Mal’s Mignight Angels

The women crowded around the crew room’s windows to catch a first glimpse of the new arrivals trooping after the squadron leader: the experienced pilots – the fighting pilots – who were there to take up No. 641 squadron’s combat responsibilities.

‘Oh gawd’ someone cried in a not very convincing parody of a cockney char she had once employed ‘they look like debutantes!’. The accent may have been wide of the mark but the description was not. While the women inside were dressed in a mishmash of civilian and service issue clothing, and all wore slacks the squadron’s three latest additions wore immaculate WAAF uniforms, neatly starched white shirts under a blue uniform tunic with matching knee-length skirts over grey woollen stockings. Even their issue gasmask cases were carried at the officially prescribed angle, barely moving as they picked their way through the airfield’s many puddles.

‘The one at the back’s a doll’ said another and all eyes were drawn to the diminutive figure trailing behind the group. She looked out of place in uniform with her tight blonde curls, a slight moue playing over her too pretty face and looked for all the world like Shirley Temple had raided the quartermasters and would suddenly break into a tap dance at any moment.

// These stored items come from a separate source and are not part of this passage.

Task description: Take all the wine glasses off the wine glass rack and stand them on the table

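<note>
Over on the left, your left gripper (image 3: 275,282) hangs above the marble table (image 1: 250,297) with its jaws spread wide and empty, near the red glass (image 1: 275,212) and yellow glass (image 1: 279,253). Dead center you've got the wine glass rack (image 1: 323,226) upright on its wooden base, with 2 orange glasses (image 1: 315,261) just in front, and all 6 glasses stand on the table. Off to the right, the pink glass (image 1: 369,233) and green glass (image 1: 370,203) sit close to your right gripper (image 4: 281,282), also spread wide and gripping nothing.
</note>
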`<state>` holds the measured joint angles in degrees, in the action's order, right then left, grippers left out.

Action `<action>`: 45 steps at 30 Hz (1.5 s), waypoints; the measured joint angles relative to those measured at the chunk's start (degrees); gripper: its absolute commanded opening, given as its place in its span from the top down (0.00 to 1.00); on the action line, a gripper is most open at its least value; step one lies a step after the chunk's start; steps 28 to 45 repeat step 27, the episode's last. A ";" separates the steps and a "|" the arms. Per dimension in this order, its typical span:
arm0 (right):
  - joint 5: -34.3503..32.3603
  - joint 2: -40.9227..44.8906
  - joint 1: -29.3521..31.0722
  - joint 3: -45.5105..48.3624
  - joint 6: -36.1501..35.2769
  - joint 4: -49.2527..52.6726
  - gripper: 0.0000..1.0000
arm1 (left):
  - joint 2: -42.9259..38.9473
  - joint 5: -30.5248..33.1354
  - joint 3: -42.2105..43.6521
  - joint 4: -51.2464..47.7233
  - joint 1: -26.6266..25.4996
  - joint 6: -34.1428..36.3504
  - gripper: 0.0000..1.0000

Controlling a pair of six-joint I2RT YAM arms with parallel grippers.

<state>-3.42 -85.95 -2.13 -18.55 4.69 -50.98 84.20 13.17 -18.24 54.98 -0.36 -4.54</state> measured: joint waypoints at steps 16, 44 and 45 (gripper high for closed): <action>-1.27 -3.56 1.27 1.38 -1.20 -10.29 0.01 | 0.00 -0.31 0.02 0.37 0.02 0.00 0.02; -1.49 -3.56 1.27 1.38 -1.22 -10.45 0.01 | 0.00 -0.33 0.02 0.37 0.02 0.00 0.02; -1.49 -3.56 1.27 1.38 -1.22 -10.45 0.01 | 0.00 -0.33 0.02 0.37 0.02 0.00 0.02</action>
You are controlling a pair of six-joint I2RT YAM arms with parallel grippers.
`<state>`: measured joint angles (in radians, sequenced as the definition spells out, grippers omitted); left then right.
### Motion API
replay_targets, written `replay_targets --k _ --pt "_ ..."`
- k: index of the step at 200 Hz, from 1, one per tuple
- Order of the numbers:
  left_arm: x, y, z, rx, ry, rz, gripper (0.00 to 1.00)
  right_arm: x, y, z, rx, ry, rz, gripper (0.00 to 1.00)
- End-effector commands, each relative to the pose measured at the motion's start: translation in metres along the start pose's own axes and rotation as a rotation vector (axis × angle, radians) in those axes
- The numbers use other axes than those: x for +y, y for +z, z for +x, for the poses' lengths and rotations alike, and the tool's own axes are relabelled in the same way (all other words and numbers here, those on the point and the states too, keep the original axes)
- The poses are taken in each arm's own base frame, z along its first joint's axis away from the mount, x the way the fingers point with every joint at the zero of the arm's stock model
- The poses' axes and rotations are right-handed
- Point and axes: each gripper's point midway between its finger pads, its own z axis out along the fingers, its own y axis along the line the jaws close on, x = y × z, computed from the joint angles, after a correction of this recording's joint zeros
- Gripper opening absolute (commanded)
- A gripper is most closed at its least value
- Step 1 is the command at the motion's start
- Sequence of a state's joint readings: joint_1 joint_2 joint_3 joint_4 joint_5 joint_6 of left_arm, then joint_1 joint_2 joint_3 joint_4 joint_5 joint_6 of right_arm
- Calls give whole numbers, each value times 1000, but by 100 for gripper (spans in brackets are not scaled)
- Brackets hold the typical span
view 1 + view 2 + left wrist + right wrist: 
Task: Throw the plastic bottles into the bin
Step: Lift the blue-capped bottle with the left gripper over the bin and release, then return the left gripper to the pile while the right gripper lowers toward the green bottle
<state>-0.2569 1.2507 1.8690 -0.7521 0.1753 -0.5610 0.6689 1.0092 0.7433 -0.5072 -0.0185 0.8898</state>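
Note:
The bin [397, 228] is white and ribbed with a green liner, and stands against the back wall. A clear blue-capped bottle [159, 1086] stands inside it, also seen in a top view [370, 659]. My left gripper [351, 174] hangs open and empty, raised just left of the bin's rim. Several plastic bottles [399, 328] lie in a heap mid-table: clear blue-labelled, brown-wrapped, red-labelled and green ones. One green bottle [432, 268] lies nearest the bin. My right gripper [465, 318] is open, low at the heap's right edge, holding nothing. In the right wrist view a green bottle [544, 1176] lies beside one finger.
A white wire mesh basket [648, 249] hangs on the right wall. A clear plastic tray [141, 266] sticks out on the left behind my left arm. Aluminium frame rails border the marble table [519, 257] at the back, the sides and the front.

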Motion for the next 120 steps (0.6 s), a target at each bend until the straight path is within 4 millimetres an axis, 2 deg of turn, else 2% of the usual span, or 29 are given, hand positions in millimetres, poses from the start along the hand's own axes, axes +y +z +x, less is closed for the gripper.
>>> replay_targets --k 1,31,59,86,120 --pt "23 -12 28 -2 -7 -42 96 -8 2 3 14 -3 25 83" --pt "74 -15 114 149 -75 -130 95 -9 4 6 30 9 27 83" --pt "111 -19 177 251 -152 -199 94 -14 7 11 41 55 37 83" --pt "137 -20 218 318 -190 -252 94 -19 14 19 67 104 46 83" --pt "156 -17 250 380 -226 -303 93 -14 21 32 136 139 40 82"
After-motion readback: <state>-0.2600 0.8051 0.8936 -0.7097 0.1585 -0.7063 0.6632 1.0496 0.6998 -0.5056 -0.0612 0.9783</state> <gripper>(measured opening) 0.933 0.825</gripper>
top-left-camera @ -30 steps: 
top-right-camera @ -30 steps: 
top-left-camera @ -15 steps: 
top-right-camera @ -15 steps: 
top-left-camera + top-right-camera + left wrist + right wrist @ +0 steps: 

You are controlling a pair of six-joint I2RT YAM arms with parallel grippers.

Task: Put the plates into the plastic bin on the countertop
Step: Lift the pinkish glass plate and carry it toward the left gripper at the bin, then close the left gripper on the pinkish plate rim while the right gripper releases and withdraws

On one thing they were all agreed, there was no way they could be men.

Mal felt a surge of pity for the three young men waiting for their transport to arrive. No pilot could resist the temptation to volunteer for special duties, for a greater share of glory and now they had to come to terms with the outcome Special duty yes, plenty of flying that much had been true but the secret costs were very high. They’ll bear up thought Mal they’ll have to there’s no going back for them now.

All three were difficult tell apart, same age more or less, same height (the physical profile after all had been the main prerequisite for the posting) and with the self-possession, or élan, the RAF worked so hard to imbue in its pilots (though understandably the latter was temporarily subdued in this company). If Mal had to pick out one characteristic to identify each man it would be from the service caps resting in their laps.

The slightly scuffed and deliberately creased cap belonged to Flying-officer ArnoldCarstairs, one of the few surviving fighter pilots from the pre-war Auxiliary Air Force. Most of his comrades in the University Squadrons were littering the fields of South East England, or perhaps worse fighting their way back to a semblance of health in hospital. Carstairs had missed the greater part of the slaughter after breaking his legs in a motorcycle accident… in the officers’ mess at the end of July. Such frivolity had largely disappeared in the bloody months of August and September 1940.

In the next chair the owner of the badly battered cap, worn at the seams and almost crushed out of shape was Flight-Lieutenant Peter Watson, at twenty three the old man of the group. By rights he should not have been there, an officer of his experience was too valuable to fritter away but he had fitted the physical profile perfectly and it was felt he would steady the younger fellows. While service caps were routinely disrespected by new pilots eager to seem like old hands Watson’s creases had accumulated while flying Blenheims, first over France, then the Channel and latterly at night to intercept bombers they were barely able to catch.

The most pristine cap (though it was showing early signs of abuse) belonged to Pilot-Officer James Crabtree a nineteen year old, plucked straight from an operational training unit. Eager to find the quickest way to get at the enemy he perhaps most of all was ruing his decision to volunteer, a week or so would have seen him in squadron service, though perhaps he sensed that a pilot of his ability could have been held at the OTU or transferred to a basic training squadron as an instructor.

All three would no doubt perform admirably in their new task even though they might fail at first to see how it could be more valuable than the job they had trained for. They had a few minutes left to ponder their decision, what the future might hold while Aircraftswoman Penning brought the car around to take them away; Mal used these minutes to imagine how they would look in skirts.